Le pressioni dell’orso divennero sempre più insistenti, ma questa beata presentazione ancora non usciva. L’orso si incupì, diventando ancora più burbero e scontroso. Essendo un animale molto intelligente, ogni volta che provava a ricostruire gli eventi, la storia continuava ad avere un punto nero e questo vuoto lo tormentava dalla mattina alla sera. Specialmente la notte.
Arrivato allo strenuo della propria resistenza mentale, accadde l’incredibile:
come il detective Schrader scoprì l’identità del famoso spacciatore conosciuto come Heisenberg, l’orso, mentre stava espletando i propri bisogni dietro un cespuglio, in maniera del tutto fortuita, origliò una voce che proveniva dalla parte opposta delle frasche: era quella del capobranco supremo che stava raccontando di un’epistola scritta dalla farfalla, dove veniva implorato di fare qualsiasi cosa in suo potere per far si che l’orso non venisse chiamato poiché la farfalla non voleva più avere nulla a che fare con lui.
L’orso chiuse gli occhi e ripensò a tutto quello che aveva fatto per la farfalla. Il muso gli diventò rosso dalla rabbia e sbriciolò un legno che aveva in mano. Uscì dal cespuglio ed affrontò il capobranco supremo che gli raccontò come stavano veramente le cose e il perché di quel ritardo. Corse a cercare il lemure e le disse tutto. Il lemure si sentì mancare la terra da sotto i piedi. Le lacrime di dispiacere erano diventate di sdegno e di disprezzo.

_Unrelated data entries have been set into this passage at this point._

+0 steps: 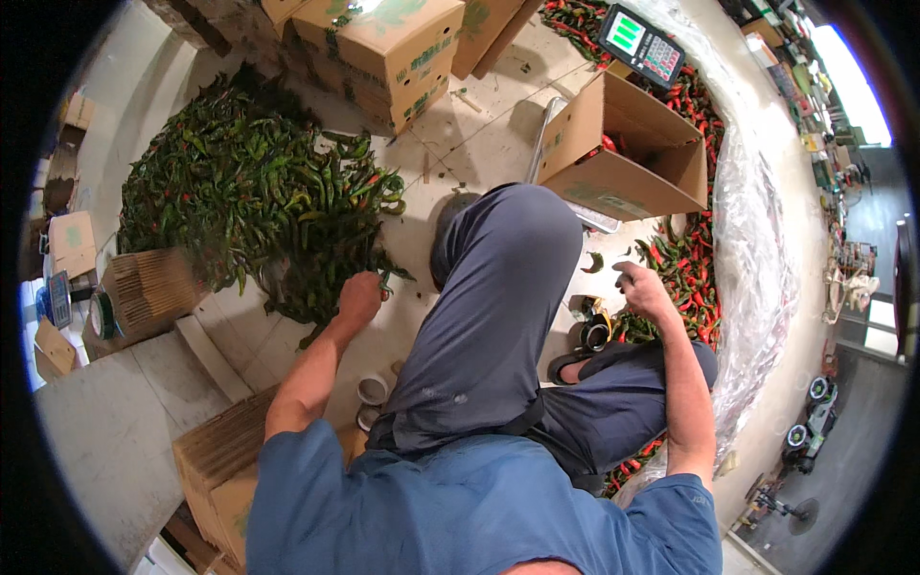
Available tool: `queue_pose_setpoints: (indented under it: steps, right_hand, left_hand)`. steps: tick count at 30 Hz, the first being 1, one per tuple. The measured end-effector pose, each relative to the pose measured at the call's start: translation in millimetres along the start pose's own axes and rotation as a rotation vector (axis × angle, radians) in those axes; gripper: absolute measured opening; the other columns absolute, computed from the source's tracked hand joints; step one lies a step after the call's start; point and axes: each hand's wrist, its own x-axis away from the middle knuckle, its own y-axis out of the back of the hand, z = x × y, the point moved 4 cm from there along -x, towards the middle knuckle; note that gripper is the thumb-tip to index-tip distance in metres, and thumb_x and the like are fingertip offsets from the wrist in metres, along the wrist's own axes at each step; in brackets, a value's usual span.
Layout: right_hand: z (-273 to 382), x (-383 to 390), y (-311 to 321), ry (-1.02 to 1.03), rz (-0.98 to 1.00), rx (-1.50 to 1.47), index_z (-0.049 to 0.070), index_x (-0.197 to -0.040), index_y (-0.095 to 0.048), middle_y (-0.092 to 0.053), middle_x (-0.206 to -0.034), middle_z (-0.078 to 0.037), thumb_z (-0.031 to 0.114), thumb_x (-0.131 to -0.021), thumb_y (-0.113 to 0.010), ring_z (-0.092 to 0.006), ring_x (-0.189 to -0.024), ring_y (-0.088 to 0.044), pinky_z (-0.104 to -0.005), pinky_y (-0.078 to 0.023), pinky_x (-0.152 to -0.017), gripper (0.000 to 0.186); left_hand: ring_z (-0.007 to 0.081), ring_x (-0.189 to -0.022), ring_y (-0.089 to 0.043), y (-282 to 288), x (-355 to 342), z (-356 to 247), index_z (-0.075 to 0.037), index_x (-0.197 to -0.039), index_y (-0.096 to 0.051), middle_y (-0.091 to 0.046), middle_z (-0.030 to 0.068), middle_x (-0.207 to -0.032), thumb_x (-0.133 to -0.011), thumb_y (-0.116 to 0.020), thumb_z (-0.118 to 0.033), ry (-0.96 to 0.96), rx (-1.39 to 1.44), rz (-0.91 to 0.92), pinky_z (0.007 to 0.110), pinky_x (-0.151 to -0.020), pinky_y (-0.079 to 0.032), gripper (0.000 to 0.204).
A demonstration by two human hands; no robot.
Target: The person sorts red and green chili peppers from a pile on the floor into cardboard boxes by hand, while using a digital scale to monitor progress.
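My left hand (362, 299) is closed on a green chili pepper (384, 284) at the edge of a large heap of green peppers (249, 182) on the left side of the floor. My right hand (640, 286) is at the right beside my bent knee, its fingers loosely curved and apart, with nothing visible in them. A loose green pepper (594, 262) lies just left of it, near mixed red and green peppers (685, 297). Above that hand, an open cardboard box (628, 187) with red peppers inside sits on a metal scale (594, 220) with a lit display (640, 48).
Stacked cartons (383, 67) stand at the top, flattened cardboard (153, 292) at the left and more cardboard (216, 455) at lower left. Crumpled plastic sheeting (762, 268) borders the peppers on the right. Tape rolls (372, 390) lie beside me. A wheeled toy (810, 417) is at far right.
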Motion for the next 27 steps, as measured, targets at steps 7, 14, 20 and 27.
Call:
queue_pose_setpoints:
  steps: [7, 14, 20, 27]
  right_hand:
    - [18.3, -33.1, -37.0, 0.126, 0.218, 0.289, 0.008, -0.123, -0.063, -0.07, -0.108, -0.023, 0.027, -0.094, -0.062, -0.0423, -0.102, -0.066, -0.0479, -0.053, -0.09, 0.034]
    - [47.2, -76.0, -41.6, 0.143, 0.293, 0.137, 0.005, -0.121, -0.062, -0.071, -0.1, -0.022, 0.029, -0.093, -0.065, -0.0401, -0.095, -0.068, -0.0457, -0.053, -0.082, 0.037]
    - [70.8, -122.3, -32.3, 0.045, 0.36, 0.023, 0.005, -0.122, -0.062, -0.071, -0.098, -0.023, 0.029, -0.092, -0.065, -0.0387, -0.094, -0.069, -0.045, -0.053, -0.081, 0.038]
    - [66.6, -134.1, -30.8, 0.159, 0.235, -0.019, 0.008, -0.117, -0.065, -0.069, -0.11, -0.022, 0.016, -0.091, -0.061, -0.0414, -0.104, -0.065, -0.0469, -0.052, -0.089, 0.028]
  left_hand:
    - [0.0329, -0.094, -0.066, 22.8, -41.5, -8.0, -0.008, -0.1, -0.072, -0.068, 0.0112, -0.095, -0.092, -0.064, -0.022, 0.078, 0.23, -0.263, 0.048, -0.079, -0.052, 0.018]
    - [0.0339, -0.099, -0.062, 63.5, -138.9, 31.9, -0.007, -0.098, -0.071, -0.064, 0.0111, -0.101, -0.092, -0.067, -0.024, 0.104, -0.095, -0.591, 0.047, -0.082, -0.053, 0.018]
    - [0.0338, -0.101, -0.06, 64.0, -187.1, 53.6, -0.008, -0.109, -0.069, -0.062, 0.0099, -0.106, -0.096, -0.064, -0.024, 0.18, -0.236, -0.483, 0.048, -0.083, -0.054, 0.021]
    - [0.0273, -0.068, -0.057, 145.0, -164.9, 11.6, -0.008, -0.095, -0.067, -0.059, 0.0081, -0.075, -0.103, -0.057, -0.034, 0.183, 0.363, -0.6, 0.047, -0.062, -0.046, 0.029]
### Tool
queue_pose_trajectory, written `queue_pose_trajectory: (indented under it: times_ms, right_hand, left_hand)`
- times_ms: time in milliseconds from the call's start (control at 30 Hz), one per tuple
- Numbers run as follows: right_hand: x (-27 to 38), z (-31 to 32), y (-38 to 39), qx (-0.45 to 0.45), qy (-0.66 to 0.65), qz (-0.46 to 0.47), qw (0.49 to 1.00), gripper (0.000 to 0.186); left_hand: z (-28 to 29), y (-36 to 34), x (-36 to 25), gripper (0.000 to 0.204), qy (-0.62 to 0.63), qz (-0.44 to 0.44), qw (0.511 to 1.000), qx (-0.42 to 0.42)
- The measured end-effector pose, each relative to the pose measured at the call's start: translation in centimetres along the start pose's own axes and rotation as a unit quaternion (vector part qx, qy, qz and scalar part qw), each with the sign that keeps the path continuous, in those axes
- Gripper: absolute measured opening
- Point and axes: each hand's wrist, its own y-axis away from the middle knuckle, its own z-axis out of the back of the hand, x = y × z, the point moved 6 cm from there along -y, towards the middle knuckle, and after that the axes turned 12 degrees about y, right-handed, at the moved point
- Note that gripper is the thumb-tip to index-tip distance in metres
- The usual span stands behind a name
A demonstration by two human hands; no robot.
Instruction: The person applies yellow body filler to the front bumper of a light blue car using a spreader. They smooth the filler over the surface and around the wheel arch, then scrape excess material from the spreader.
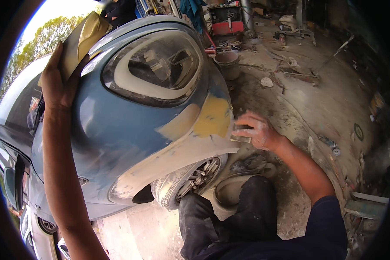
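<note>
My left hand [63, 82] grips a bent sheet, yellow and dark, like sandpaper [89, 37], at the top left of the car's blue body [86, 125]. My right hand [258, 132] has its fingers curled round a small flat block [240, 138] beside the right edge of the fender. That edge carries a yellow filler patch [212, 115] and a pale sanded band [143, 177]. The dusty headlight [156, 65] sits above them, and the wheel [195, 180] below.
A round tub [225, 195] lies by my knees. A bucket [227, 65] stands behind the car's corner. A red box [223, 24], metal tools [301, 76] and scraps lie on the dusty floor [312, 108]. A dark-clothed person [119, 8] is partly visible beyond the car.
</note>
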Motion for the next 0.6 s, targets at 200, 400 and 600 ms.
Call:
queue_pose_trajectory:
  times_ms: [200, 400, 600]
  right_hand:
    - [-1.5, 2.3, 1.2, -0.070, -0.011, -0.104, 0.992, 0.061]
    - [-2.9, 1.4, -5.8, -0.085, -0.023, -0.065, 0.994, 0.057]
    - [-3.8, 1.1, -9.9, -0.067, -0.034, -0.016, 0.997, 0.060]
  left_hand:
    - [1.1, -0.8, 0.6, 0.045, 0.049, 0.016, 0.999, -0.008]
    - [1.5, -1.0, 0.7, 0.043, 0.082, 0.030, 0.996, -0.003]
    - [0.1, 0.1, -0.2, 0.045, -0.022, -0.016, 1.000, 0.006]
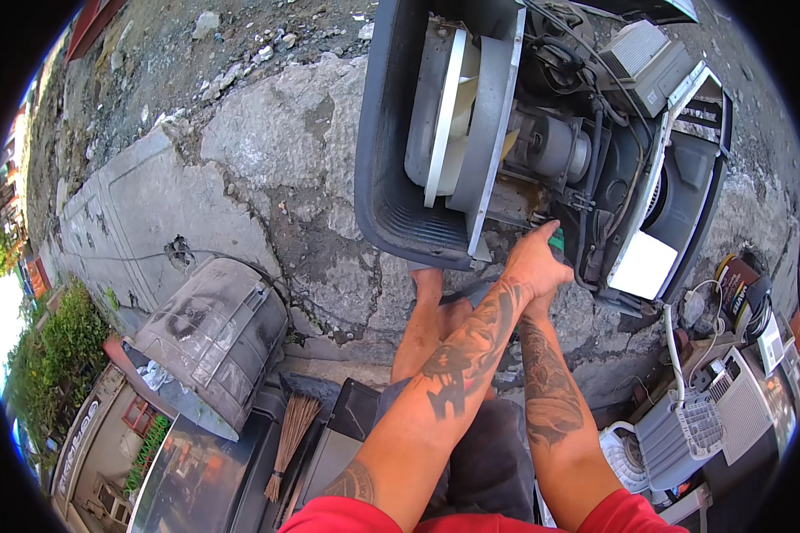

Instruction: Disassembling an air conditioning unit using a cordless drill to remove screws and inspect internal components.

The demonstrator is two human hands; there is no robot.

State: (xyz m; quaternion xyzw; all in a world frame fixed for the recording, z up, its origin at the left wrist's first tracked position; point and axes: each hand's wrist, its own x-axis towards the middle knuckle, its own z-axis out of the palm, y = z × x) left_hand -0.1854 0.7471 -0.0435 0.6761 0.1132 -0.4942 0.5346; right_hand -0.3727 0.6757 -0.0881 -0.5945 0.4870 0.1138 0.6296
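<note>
In front of me lies an opened air conditioner with a dark grey casing (391,213). Inside it are a white-rimmed fan wheel (446,124) and a grey cylindrical motor (551,147). My left hand (535,258) reaches in below the motor, its fingers closed round a green-handled tool (556,239). Most of that tool is hidden, so its kind does not show. Close under it is my right hand (540,305), largely covered by the left hand and wrist; its fingers cannot be made out. Dark tubes (596,160) run just to the right of both hands.
A grey worn plastic bin (209,329) lies tipped at the left, near a stick broom (293,435). Appliance parts, including a grey metal motor housing (676,435), crowd the lower right. A boxed item (736,282) with cables stands at right. The concrete ground (284,151) is cracked.
</note>
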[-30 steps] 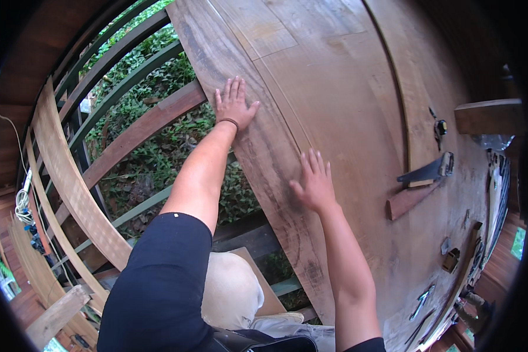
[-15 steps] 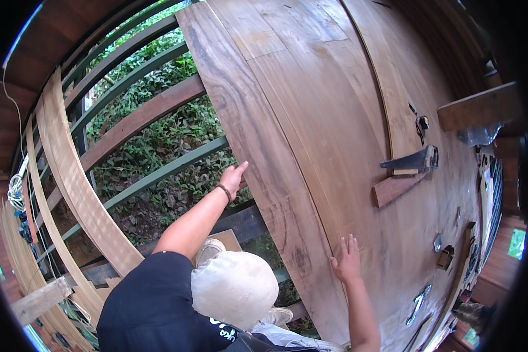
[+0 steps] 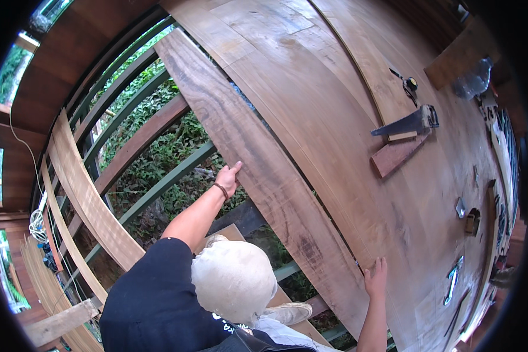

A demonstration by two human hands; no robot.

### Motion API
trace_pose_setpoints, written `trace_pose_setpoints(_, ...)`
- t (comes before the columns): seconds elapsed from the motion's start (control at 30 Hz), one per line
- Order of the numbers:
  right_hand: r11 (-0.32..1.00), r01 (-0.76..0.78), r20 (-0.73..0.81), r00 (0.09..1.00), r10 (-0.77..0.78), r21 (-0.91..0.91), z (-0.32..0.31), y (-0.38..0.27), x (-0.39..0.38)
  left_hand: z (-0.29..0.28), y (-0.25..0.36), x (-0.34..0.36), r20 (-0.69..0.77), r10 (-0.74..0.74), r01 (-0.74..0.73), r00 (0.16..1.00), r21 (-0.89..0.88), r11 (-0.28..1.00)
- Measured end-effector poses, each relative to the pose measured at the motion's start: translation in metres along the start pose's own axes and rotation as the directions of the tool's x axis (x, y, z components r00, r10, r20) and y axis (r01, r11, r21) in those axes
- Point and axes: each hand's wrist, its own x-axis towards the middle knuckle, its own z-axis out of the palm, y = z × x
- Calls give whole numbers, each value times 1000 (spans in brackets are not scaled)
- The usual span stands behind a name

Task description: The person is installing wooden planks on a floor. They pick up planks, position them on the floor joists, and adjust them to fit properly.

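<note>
A long streaked wooden plank (image 3: 234,146) lies diagonally over the open joists, with a narrow dark gap along its right side. My left hand (image 3: 229,179) grips the plank's left edge near the middle, thumb on top and fingers hidden underneath. At the lower right, my right hand (image 3: 375,276) rests by the gap near the plank's right edge, fingers extended toward the laid floorboards (image 3: 293,117). My pale-clad knee (image 3: 232,276) and a shoe (image 3: 290,314) are beside the plank, over a loose board at the bottom.
Green joists (image 3: 170,182) over leafy ground are at the left, with loose curved boards (image 3: 85,176) and coiled cable (image 3: 36,226). On the right lie a handsaw (image 3: 393,123) on a block, a tape measure (image 3: 410,85), wrenches (image 3: 453,278) and a plastic bag (image 3: 475,76).
The plank has shifted left from the floorboards, opening a gap along it. My left hand moved from on top down to gripping its edge. My right hand moved down along it.
</note>
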Motion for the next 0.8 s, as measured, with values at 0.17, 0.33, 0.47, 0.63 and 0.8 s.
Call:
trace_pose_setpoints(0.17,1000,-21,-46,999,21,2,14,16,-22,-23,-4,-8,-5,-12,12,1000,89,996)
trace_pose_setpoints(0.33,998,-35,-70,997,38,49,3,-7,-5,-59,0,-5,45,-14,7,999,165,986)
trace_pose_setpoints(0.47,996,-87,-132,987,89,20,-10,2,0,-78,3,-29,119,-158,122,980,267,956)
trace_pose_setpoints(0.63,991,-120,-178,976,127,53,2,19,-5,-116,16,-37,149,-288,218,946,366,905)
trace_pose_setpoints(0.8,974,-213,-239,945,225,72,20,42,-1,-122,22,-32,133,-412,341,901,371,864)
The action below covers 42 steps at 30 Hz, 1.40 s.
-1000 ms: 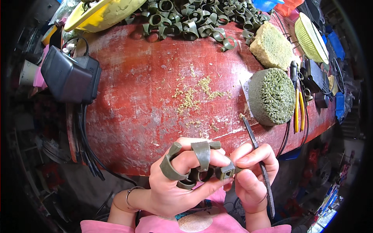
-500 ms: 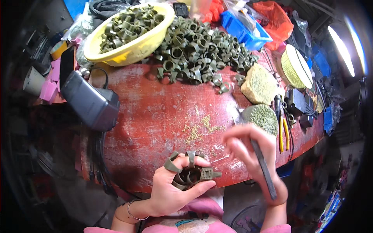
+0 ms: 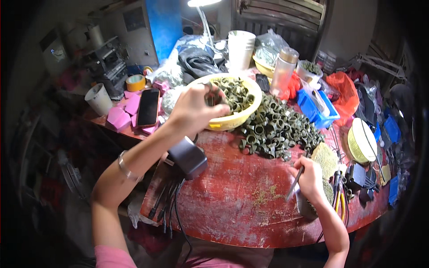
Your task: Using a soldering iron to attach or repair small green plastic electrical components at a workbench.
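My left hand [image 3: 193, 108] is stretched out over the near rim of a yellow bowl [image 3: 241, 117] full of dark green rings, with its fingers closed on several of those rings. My right hand [image 3: 307, 177] rests on the red table [image 3: 232, 201] and grips a thin metal tool [image 3: 296, 181] that points down and left. A loose heap of green rings [image 3: 277, 127] lies on the table just beyond my right hand. A round green scouring pad [image 3: 325, 157] lies to the right of that hand.
A black box [image 3: 190, 157] with cables sits at the table's left edge. A phone [image 3: 148, 107] lies on pink blocks at the left. A blue tray [image 3: 318, 107], a clear jar [image 3: 284, 73], white cups [image 3: 240, 49], a yellow round lid [image 3: 360, 140] and pliers [image 3: 340, 196] crowd the back and right.
My left hand, which held rings near my body, has reached forward to the yellow bowl. My right hand has moved apart from it to the right with the tool. The view has tilted up.
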Motion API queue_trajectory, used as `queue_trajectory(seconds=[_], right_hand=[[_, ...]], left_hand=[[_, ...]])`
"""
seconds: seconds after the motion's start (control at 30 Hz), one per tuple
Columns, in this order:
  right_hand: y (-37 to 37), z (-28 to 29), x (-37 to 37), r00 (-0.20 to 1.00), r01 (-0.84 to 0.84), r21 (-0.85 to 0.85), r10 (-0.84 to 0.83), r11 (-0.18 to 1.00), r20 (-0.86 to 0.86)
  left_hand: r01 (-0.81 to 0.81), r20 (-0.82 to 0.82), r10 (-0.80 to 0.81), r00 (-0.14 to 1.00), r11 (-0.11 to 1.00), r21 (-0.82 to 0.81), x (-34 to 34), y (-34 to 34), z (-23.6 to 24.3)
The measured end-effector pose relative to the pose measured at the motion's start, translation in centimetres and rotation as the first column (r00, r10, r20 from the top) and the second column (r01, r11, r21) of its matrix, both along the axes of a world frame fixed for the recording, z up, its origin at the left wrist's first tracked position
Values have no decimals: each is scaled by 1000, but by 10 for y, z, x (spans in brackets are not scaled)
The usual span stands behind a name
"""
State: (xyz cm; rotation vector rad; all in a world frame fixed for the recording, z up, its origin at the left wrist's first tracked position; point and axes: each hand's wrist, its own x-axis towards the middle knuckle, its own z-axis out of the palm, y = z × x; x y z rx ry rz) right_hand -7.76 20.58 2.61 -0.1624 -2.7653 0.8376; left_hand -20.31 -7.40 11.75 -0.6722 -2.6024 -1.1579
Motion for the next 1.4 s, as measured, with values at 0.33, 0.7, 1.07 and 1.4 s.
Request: queue_trajectory(seconds=[0.33, 0.7, 1.07, 1.4], right_hand=[[-13, 37, 64, 990, -37, -5, 36, 999, -133], [-17, 35, 97, 983, -81, -450, -4, 889, -185], [-53, 29, 112, 927, -350, -533, 200, 770, -318], [-53, 3, 137, 945, -308, -743, 102, 595, -310]], left_hand=[[-246, 158, 297, 942, 928, -279, -146, -29, -31], [-197, 154, 264, 952, 915, -351, -58, -10, 21], [361, 298, -503, 811, 832, 421, 179, 63, -58], [-81, 468, -686, 557, 516, 853, 205, 73, -91]])
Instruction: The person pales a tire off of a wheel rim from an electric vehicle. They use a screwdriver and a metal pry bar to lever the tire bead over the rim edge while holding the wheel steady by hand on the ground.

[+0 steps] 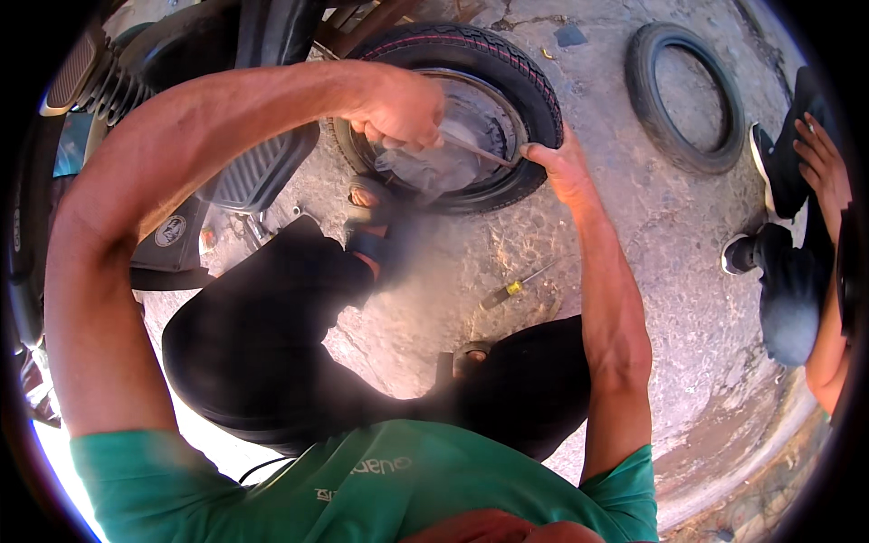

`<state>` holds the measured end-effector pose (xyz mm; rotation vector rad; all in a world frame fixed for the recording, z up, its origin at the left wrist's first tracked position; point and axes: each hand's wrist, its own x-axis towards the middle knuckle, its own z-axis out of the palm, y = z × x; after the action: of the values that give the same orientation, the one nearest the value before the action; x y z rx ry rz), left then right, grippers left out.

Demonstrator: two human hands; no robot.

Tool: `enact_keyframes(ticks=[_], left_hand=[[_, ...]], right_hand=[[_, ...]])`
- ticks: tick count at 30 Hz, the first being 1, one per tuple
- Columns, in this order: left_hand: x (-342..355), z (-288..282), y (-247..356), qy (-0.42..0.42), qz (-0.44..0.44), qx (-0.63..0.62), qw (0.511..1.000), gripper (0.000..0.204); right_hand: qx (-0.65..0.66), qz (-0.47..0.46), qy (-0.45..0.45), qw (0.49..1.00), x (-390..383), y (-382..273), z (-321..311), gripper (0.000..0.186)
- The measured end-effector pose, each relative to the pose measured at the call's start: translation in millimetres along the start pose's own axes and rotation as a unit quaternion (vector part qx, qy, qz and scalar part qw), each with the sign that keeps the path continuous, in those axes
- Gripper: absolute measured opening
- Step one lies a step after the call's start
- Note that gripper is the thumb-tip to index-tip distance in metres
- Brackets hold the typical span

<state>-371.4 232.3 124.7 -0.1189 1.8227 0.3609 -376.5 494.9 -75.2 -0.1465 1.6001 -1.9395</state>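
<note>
A black tire [518, 71] with red lines on its tread lies around a metal wheel rim [484, 88] on the ground ahead of me. My left hand [400, 107] is closed around a thin metal tire lever [477, 150]. The lever slants across the wheel, its far end at the right edge of the rim beside my right thumb. My right hand [563, 166] grips the tire's right side, thumb on top; its other fingers are mostly hidden. Crumpled clear plastic [424, 170] lies over the wheel's middle, under my left hand.
A screwdriver [514, 287] with a yellow and black handle lies on the concrete between my feet and the wheel. Another tire [641, 90] rests at the far right. A parked motorbike [262, 167] stands at the left. Another person's hand [822, 163] and legs show at the right edge.
</note>
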Motion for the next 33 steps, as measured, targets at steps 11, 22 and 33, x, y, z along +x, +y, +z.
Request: enact_keyframes(ticks=[11,22,33], left_hand=[[-26,116,21,-0.026,-0.056,-0.373,0.926,0.029],[-4,71,-20,-0.040,-0.004,-0.284,0.958,0.028],[-16,192,42,0.025,-0.007,-0.499,0.866,0.028]], right_hand=[[0.007,-0.004,0.011,1.000,3,11,-4,0.072],[0.008,-0.024,0.000,1.000,3,7,0,0.072],[0.020,-0.013,0.002,1.000,-1,10,-5,0.071]])
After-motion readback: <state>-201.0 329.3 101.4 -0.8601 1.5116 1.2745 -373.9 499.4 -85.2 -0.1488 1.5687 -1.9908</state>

L’orso, dopo aver riempito il buco nero che gli mancava nel ricostruire gli eventi, finalmente capì: per uno strano scherzo della genetica, la farfalla era nata farfalla e, andando contro natura, era diventata un verme. Un verme viscido e schifoso.
Il capobranco supremo mandò la presentazione e l’orso fece comunque il colloquio, che però andò male.
Il verme, che non aveva più sentito l’orso, ma che continuava ad interagire con il lemure, continuò a negare ogni suo coinvolgimento, cosa che faceva anche con gli altri animali che avevano lavorato con loro.
I tre, come logico, chiusero ogni rapporto:
l’orso, che da cucciolo aveva un carattere impulsivo, capì che ormai era diventato maturo e che l’ingrigire porta altri doni.
Il lemure, con tutto il suo candore e la sua innocenza, ancora non riesce a rendersi conto di cosa sia successo e di come abbia potuto dare uno dei suoi nidi ad un verme.
Il verme continuò ad essere un verme, anche perché ormai aveva definitivamente perso le ali. Almeno agli occhi di chi lo conosceva. E non vorrei essere uno di coloro che lo conosceranno.

Come ogni favola che si rispetti, anche questa ha la sua morale: non è facile riconoscere un verme, ma quando lo fate, se ci riuscite, schiacciatelo con tutta la forza che avete. Senza rimorsi. Caricate tutto il peso del vostro corpo sul piede preferito e distruggetelo. Senza dargli la benché minima possibilità di riprendersi. Perché credetemi, prima o poi, silente, vi striscerà lungo le gambe e vi entrerà con forza nel mezzo alle natiche.
D’altronde, se neppure Iddio, o chi per lui, lo vuole, non vedo perché dobbiate volerlo voi.